Se révélant de manière plus prononcée en compétition, elles peuvent survenir pour un effort moindre chez des sujets peu entraînés. Elles se manifestent pendant ou immédiatement après l’épreuve par un méléna et/ou plus rarement une hématémèse, une diarrhée sanglante ou des rectorragies, précédées dans plus de la moitié des cas par des prodromes (douleur épigastrique, diarrhée) (10). Les athlètes de haut niveau ne sont pas épargnés.
Ces différentes extériorisations hémorragiques représentent donc un facteur de gravité nécessitant une hospitalisation rapide pour une prise en charge tant étiologique que thérapeutique. Le tableau clinique, dépendant de l’atteinte digestive initiale, est souvent polymorphe : il peut être normal ou au maximum se présenter sous forme d’un infarctus mésentérique. Le recours rapide aux examens complémentaires apparaît alors indispensable, essentiellement radiologique, plus rarement endoscopique.

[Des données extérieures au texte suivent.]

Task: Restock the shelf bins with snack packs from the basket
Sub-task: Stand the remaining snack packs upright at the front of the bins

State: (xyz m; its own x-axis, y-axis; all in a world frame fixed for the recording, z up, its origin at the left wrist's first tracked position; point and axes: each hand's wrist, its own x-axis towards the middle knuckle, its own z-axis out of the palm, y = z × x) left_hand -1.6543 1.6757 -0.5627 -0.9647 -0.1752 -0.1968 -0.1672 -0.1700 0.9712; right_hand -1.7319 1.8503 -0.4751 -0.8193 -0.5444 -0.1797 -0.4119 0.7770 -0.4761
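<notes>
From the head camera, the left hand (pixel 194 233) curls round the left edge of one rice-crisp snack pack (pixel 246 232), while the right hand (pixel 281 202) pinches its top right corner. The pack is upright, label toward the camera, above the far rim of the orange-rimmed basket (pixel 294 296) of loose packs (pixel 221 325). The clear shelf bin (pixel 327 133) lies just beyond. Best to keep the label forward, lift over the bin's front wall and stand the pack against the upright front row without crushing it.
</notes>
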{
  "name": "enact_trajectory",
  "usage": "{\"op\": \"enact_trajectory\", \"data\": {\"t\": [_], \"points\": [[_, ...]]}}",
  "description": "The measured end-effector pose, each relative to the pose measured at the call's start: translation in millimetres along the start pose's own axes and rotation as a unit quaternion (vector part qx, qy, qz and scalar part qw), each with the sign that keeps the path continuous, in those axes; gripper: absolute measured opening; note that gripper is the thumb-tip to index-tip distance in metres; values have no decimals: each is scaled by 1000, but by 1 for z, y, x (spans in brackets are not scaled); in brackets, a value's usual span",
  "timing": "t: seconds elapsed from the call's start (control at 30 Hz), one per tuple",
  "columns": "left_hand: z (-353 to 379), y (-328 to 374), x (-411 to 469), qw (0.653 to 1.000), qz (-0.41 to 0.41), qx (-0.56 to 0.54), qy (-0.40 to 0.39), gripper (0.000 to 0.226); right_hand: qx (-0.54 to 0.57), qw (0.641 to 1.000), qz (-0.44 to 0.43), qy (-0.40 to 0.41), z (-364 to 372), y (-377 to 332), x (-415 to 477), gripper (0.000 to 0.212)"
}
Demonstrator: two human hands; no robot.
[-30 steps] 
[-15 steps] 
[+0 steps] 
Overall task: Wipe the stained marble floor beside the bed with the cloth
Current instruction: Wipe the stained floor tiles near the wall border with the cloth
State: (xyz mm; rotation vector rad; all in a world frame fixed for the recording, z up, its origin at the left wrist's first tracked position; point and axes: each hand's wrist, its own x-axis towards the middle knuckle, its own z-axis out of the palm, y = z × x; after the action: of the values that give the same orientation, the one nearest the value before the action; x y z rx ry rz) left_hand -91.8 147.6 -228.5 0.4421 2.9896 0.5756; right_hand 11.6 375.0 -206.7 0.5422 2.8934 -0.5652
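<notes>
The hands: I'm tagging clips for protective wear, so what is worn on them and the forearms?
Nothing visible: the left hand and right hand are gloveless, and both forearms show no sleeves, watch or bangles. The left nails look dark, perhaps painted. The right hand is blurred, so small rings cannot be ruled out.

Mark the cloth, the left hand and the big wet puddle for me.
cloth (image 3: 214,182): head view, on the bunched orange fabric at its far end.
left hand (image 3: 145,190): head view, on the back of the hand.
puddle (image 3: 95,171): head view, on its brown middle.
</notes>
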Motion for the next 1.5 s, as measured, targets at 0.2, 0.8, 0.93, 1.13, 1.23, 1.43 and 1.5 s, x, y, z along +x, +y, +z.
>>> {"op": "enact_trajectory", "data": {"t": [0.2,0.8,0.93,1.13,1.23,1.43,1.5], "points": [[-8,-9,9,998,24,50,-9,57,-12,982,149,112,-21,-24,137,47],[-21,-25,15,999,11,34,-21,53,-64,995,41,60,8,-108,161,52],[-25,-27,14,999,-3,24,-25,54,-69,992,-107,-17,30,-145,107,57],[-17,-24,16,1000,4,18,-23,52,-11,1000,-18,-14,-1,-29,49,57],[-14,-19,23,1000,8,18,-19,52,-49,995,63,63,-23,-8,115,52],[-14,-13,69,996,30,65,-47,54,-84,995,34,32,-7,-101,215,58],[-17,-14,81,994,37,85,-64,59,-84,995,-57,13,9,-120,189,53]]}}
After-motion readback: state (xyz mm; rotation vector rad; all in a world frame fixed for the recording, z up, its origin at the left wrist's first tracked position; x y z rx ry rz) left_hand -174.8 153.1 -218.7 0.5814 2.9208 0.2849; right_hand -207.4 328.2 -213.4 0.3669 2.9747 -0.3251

Explorations endoscopiques

L’intérêt des examens endoscopiques est, outre d’évaluer la gravité et l’étendue des lésions, d’éliminer toute autre atteinte induite par une automédication antalgique (aspirine, AINS). L’origine du saignement n’est pas toujours retrouvée puisque les lésions régressent spontanément en moins de trois jours.
Ceci explique la fréquente négativité des bilans endoscopiques réalisés au-delà du troisième jour suivant l’épisode hémorragique (10).

Physiopathologie

À l’extrême et lors d’un effort submaximal (soit pour une chute du débit splanchnique supérieure à 80 % de sa valeur normale), l’hypovascularisation par vasoconstriction
des territoires mésentériques peut être suffisamment marquée pour occasionner des épisodes ischémiques prolongés.
Certains facteurs individuels (état colique antérieur, sexe, âge, niveau d’entraînement, déshydratation, hypoglycémie ou hyperthermie) et propres aux conditions de déroulement de l’activité sportive (lieu de la compétition, altitude, chaleur) peuvent contribuer à majorer cette ischémie.
L’ischémie induite occasionne une disparition du réseau capillaire de la muqueuse et laisse place à la formation de lésions muqueuses érosives, ulcérées et nécrotiques.
C’est à l’arrêt de l’effort et lors de la redistribution vasculaire splanchnique que surviendront les phénomènes hémorragiques.

Coloscopie

En raison de leur mécanisme et du type de vascularisation colique, les dommages se localisent essentiellement au niveau du cæcum, du côlon droit et de l’angle gauche. Cependant, des atteintes atypiques ont été constatées sous forme d’atteinte pancolique ou isolée du rectum.
Réalisée précocement, l’endoscopie révèle des pétéchies et des érosions puis, ultérieurement, des ulcérations avec réparation ad integrum des lésions en moins d’une semaine.

Gastroscopie

L’atteinte est essentiellement gastrique sous forme de gastrite érosive ou ulcéro-nécrotique fréquemment associée à une oesophagite peptique (10, 11). Ces lésions survenant lors de la réalisation d’effort peuvent positiver la mesure de la concentration de l’hémoglobine fécale (Hemoccult®) qui se négativera à distance de l’arrêt de l’exercice ou par la prise de manière prophylactique d’antiacide (11, 12).

Traitement

L’hospitalisation paraît nécessaire tant pour corriger les désordres métaboliques que pour assurer une surveillance étroite dès les 48 premières heures : l’évolution s’avère rapidement favorable sous traitement symptomatique et le recours à un geste chirurgical s’avère très exceptionnel.
Une revue exhaustive de la littérature (13) fait état de quinze cas d’atteinte ischémique colique imputable à une activité sportive (quasi exclusivement par la course à pied de longue distance) dont cinq ont nécessité un geste chirurgical. Depuis cette publication, un nouveau cas a été décrit (14).
Il n’existe aucune attitude consensuelle quant à la conduite ultérieure : l’attitude pragmatique consisterait à suspendre les activités d’endurance ou à les maintenir à un rythme « modéré ».
En pratique, il est cependant illusoire de pouvoir envisager une telle attitude chez des sportifs aguerris à ce type d’épreuve, surtout pour des athlètes de haut niveau, et ce d’autant plus que le suivi de ces patients n’a jamais fait état de récidive ultérieure.